# [YOUR TASK]
Make an exact copy of the records, and keep the pictures out of it.

Stored data entries
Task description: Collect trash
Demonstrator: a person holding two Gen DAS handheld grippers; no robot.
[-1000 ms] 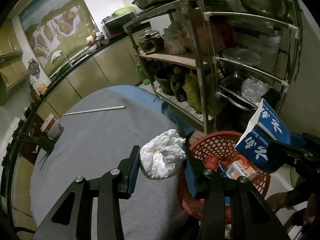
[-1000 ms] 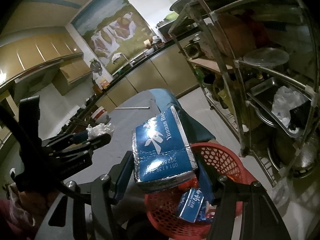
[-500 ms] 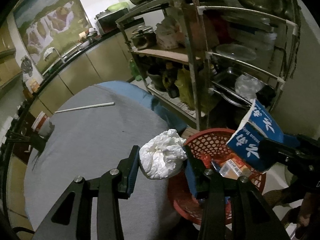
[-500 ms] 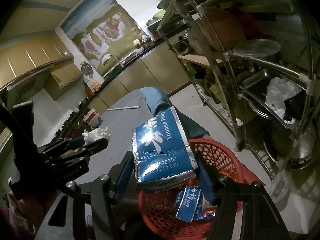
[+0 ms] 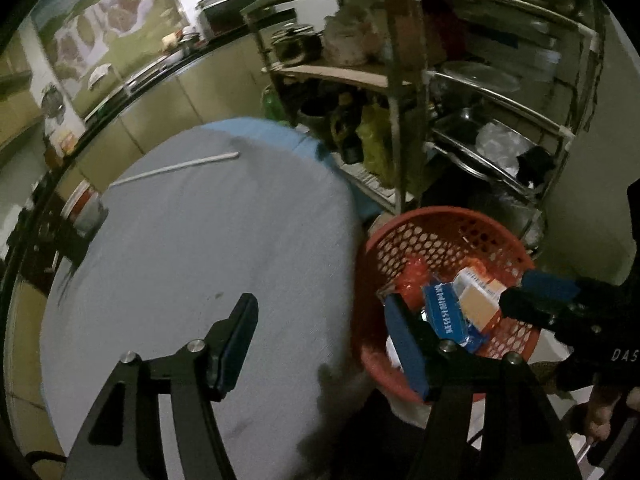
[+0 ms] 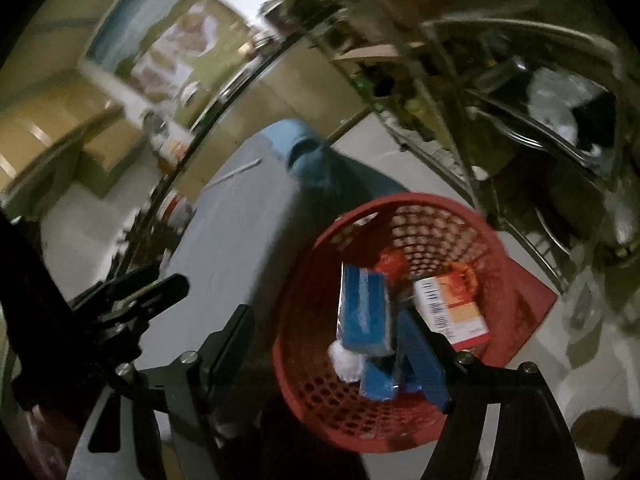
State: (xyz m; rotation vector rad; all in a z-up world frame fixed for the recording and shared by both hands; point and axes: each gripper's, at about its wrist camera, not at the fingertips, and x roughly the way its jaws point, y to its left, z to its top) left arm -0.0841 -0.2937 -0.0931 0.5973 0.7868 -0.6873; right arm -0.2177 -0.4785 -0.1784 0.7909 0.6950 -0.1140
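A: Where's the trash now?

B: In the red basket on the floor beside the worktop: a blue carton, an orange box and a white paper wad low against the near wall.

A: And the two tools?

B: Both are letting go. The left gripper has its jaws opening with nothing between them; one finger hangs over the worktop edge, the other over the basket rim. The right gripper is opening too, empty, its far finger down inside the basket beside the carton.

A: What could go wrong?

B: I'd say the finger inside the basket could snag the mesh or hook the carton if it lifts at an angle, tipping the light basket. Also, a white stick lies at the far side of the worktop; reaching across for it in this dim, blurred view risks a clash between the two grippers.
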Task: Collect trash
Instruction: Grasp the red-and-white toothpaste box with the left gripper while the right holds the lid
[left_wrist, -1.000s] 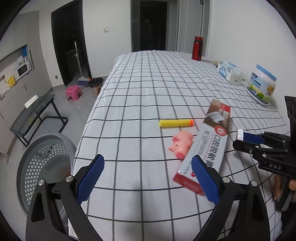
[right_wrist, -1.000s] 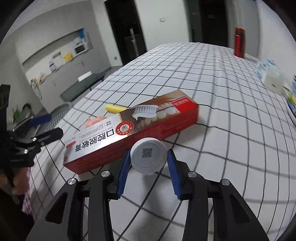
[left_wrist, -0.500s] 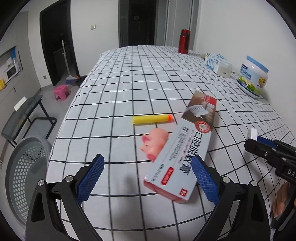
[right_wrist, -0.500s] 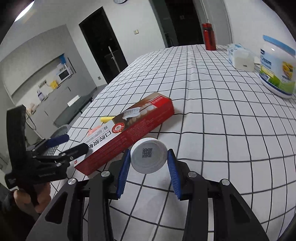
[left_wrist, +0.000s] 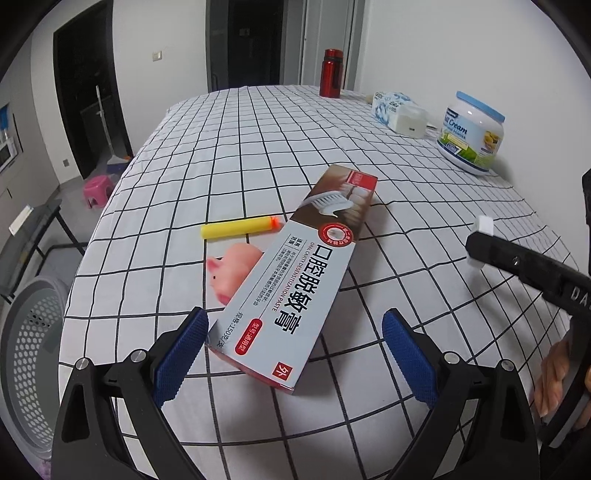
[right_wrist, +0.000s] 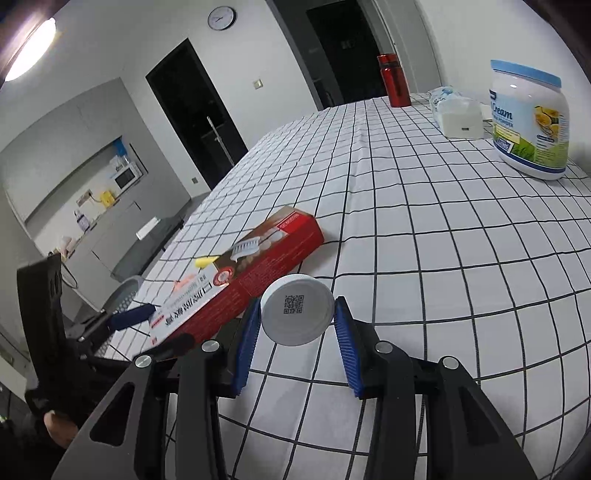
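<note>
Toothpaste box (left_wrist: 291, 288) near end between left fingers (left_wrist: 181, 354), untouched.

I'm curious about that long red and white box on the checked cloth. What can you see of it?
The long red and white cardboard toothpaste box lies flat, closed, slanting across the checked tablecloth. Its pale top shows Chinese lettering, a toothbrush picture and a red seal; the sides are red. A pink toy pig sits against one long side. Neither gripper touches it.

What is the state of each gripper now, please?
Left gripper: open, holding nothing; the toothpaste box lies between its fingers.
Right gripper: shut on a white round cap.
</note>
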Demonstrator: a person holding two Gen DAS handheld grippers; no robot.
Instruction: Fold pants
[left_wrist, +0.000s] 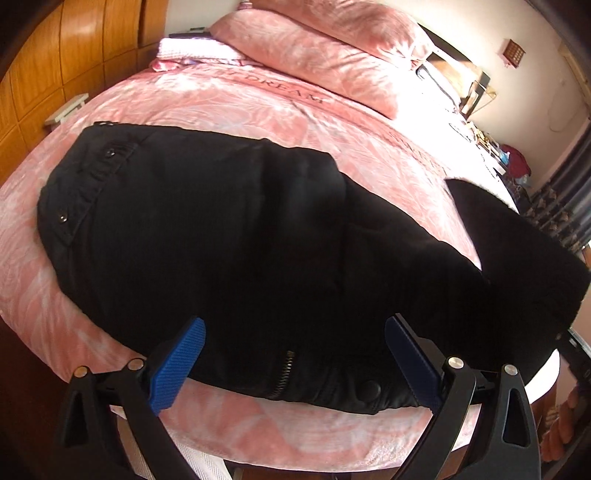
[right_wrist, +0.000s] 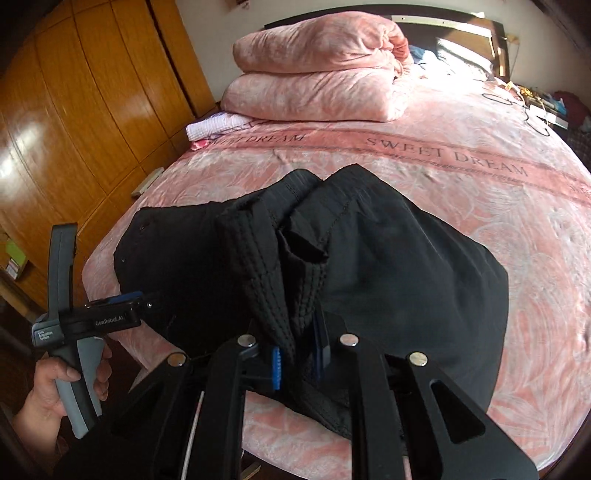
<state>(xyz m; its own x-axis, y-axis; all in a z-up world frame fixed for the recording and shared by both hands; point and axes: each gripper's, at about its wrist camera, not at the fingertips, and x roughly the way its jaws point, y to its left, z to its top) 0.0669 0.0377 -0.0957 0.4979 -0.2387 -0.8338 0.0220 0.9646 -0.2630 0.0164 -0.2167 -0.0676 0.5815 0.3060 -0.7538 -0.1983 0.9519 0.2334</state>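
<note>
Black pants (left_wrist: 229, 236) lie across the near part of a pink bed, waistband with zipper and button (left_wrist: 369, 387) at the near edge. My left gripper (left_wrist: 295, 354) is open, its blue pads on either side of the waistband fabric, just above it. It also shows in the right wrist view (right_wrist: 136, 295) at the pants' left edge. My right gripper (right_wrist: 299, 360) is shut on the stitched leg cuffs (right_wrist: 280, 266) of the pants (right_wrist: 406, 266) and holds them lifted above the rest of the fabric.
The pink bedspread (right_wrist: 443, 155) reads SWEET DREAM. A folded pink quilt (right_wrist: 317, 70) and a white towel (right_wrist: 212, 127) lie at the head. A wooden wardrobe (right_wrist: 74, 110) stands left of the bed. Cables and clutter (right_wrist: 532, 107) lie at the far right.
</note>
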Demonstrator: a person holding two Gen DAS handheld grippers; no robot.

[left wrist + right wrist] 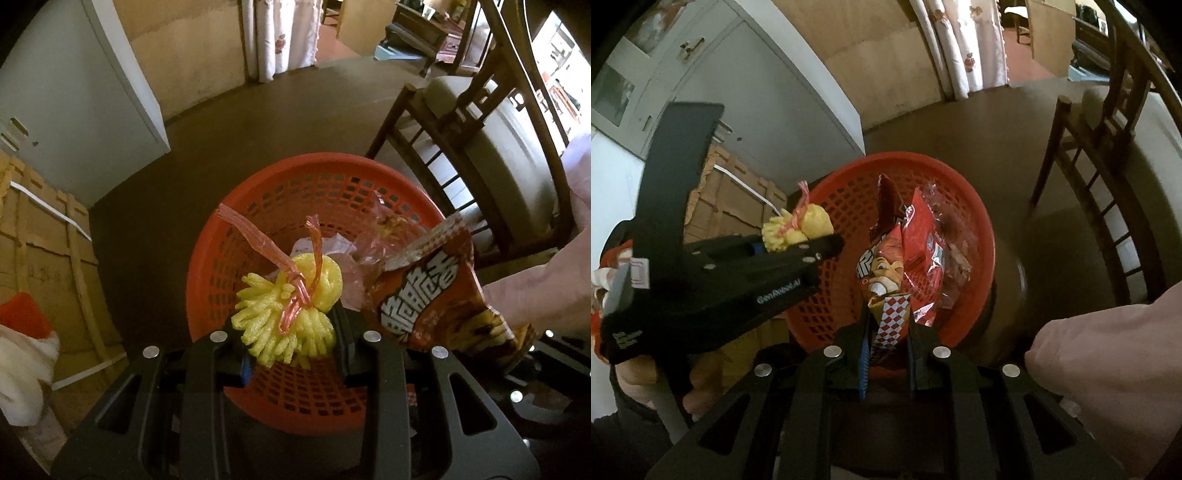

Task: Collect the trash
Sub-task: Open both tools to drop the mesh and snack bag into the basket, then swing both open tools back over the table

# [EXERCISE SOLUTION]
Task description: Collect trash
Demonstrator: a person holding two Gen DAS handheld grippers; no robot.
[-1000 ms] 
[-1000 ms] 
[-500 ms] 
[-500 ms] 
[+0 ms] 
[+0 ms] 
State: (xyz m; rotation vector rad; all in a z-up world frame fixed for the recording and shared by both hands; point and axes: each gripper's, at about its wrist camera, not at the fingertips, and x roughly the way its jaws point, y to its left, z to its top) left arm -0.0841 -0.2937 -0.0931 0.5973 0.7868 -0.6873; right arm -0.2177 -0.4785 -0.1784 0.7909 0.6950 -0.1140
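A: Where's the trash now?

B: In the red basket on the floor beside the worktop: a blue carton, an orange box and a white paper wad low against the near wall.

A: And the two tools?

B: Both are letting go. The left gripper has its jaws opening with nothing between them; one finger hangs over the worktop edge, the other over the basket rim. The right gripper is opening too, empty, its far finger down inside the basket beside the carton.

A: What could go wrong?

B: I'd say the finger inside the basket could snag the mesh or hook the carton if it lifts at an angle, tipping the light basket. Also, a white stick lies at the far side of the worktop; reaching across for it in this dim, blurred view risks a clash between the two grippers.
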Task: Collect trash
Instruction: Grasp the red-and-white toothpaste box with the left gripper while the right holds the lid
[left_wrist, -1.000s] 
[right_wrist, -1.000s] 
[left_wrist, -0.500s] 
[right_wrist, -0.500s] 
[left_wrist, +0.000s] 
[right_wrist, +0.000s] 
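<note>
Toothpaste box (left_wrist: 291, 288) near end between left fingers (left_wrist: 181, 354), untouched.

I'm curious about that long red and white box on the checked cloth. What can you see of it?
The long red and white cardboard toothpaste box lies flat, closed, slanting across the checked tablecloth. Its pale top shows Chinese lettering, a toothbrush picture and a red seal; the sides are red. A pink toy pig sits against one long side. Neither gripper touches it.

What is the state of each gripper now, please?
Left gripper: open, holding nothing; the toothpaste box lies between its fingers.
Right gripper: shut on a white round cap.
</note>
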Demonstrator: a person holding two Gen DAS handheld grippers; no robot.
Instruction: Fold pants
[left_wrist, +0.000s] 
[right_wrist, +0.000s] 
<state>(xyz m; its own x-axis, y-axis; all in a z-up world frame fixed for the recording and shared by both hands; point and axes: each gripper's, at about its wrist camera, not at the fingertips, and x roughly the way its jaws point, y to its left, z to its top) 0.0669 0.0377 -0.0957 0.4979 -0.2387 -0.8338 0.0220 0.9646 -0.2630 0.0164 -0.2167 -0.0676 0.5815 0.3060 -0.7538 -0.1983 0.9519 0.2334</state>
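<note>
Black pants (left_wrist: 229, 236) lie across the near part of a pink bed, waistband with zipper and button (left_wrist: 369, 387) at the near edge. My left gripper (left_wrist: 295, 354) is open, its blue pads on either side of the waistband fabric, just above it. It also shows in the right wrist view (right_wrist: 136, 295) at the pants' left edge. My right gripper (right_wrist: 299, 360) is shut on the stitched leg cuffs (right_wrist: 280, 266) of the pants (right_wrist: 406, 266) and holds them lifted above the rest of the fabric.
The pink bedspread (right_wrist: 443, 155) reads SWEET DREAM. A folded pink quilt (right_wrist: 317, 70) and a white towel (right_wrist: 212, 127) lie at the head. A wooden wardrobe (right_wrist: 74, 110) stands left of the bed. Cables and clutter (right_wrist: 532, 107) lie at the far right.
</note>
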Demonstrator: a person holding two Gen DAS handheld grippers; no robot.

[left wrist + right wrist] 

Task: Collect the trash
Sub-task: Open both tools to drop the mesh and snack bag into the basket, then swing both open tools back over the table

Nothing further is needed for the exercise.